Repeat the data exactly. Pictures are not part of the copy.
● ● ● ● ● ● ●
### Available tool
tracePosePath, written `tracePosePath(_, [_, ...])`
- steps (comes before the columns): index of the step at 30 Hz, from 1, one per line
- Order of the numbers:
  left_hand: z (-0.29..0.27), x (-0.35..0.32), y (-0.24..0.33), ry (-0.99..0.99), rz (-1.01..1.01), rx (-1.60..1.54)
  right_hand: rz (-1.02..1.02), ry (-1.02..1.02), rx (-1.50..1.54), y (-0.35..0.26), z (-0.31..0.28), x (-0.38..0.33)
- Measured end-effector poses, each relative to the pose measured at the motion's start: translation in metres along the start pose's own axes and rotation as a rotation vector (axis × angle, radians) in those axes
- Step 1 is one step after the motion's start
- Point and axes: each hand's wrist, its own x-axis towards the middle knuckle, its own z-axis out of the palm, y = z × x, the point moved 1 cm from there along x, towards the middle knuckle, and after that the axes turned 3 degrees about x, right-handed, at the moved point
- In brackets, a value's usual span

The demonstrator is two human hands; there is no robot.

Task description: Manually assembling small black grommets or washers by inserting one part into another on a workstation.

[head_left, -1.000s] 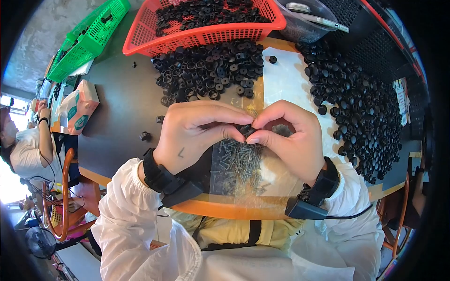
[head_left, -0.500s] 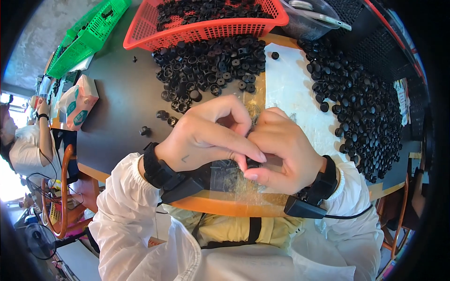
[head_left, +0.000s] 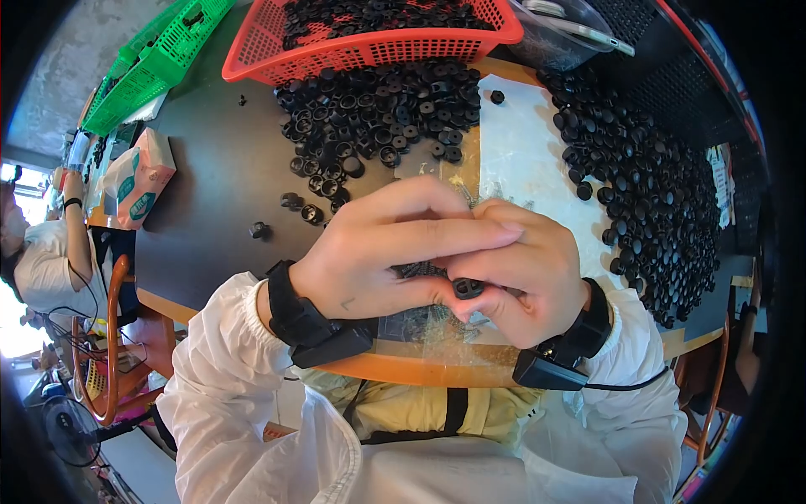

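Note:
A small black plastic knob point(head_left: 468, 289) with a hollow, divided underside is pinched between the thumb and index finger of my right hand point(head_left: 533, 273). My left hand point(head_left: 378, 252) presses against the right one. Its index finger lies across the back of the right fingers, and its thumb tip comes close beside the knob. The other left fingers curl behind, so whatever they hold is hidden. Small metal pieces point(head_left: 420, 269) show partly beneath the hands, on a clear plastic sheet point(head_left: 441, 349) at the table's near edge.
Beyond my hands lies a heap of hollow black caps point(head_left: 369, 118), before a red basket point(head_left: 378, 50) of black parts. To the right, smooth black caps point(head_left: 646, 193) spread beside white paper point(head_left: 516, 143). A tissue pack point(head_left: 143, 181), green basket point(head_left: 155, 71) and another person point(head_left: 54, 269) are left.
My left index finger has moved from the knob up over the right hand. The knob has turned so its hollow underside shows, still in the right fingers.

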Motion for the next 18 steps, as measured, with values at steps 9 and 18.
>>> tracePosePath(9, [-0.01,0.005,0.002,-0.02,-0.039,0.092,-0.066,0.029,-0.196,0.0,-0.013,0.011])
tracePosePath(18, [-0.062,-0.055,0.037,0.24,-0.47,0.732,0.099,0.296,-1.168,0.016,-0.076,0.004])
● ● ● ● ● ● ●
▶ [Your solution]
### Available tool
tracePosePath, written `tracePosePath(_, [_, ...])`
- steps (comes before the columns): index of the step at 30 Hz, from 1, one per line
- Order of the numbers:
  left_hand: z (-0.29..0.27), x (-0.35..0.32), y (-0.24..0.33), ry (-0.99..0.99), rz (-1.01..1.01), rx (-1.60..1.54)
  right_hand: rz (-1.02..1.02), ry (-1.02..1.02), rx (-1.50..1.54), y (-0.35..0.26), z (-0.31..0.28), x (-0.38..0.33)
- Measured end-effector poses, each relative to the pose measured at the motion's start: translation in metres along the start pose's own axes and rotation as a rotation vector (axis × angle, radians) in those axes
- Step 1 is one step after the motion's start
- Point and axes: each hand's wrist, its own x-axis towards the middle knuckle, its own z-axis out of the palm, y = z × x, the point moved 1 cm from there along x, towards the middle knuckle, and after that the axes turned 3 degrees about x, right-handed, at the moved point
- In brackets, a value's usual span

The demonstrator is two human hands; there is no robot.

Task description: Manually assembling small black grommets or washers by inserting one part into another on a workstation.

[head_left, -1.000s] 
[head_left, -0.500s] 
[head_left, +0.000s] 

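Note:
A small black plastic knob point(head_left: 468, 289) with a hollow, divided underside is pinched between the thumb and index finger of my right hand point(head_left: 533, 273). My left hand point(head_left: 378, 252) presses against the right one. Its index finger lies across the back of the right fingers, and its thumb tip comes close beside the knob. The other left fingers curl behind, so whatever they hold is hidden. Small metal pieces point(head_left: 420, 269) show partly beneath the hands, on a clear plastic sheet point(head_left: 441, 349) at the table's near edge.
Beyond my hands lies a heap of hollow black caps point(head_left: 369, 118), before a red basket point(head_left: 378, 50) of black parts. To the right, smooth black caps point(head_left: 646, 193) spread beside white paper point(head_left: 516, 143). A tissue pack point(head_left: 143, 181), green basket point(head_left: 155, 71) and another person point(head_left: 54, 269) are left.
My left index finger has moved from the knob up over the right hand. The knob has turned so its hollow underside shows, still in the right fingers.
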
Motion for the next 18 steps, as measured, with values at steps 9 and 18.
>>> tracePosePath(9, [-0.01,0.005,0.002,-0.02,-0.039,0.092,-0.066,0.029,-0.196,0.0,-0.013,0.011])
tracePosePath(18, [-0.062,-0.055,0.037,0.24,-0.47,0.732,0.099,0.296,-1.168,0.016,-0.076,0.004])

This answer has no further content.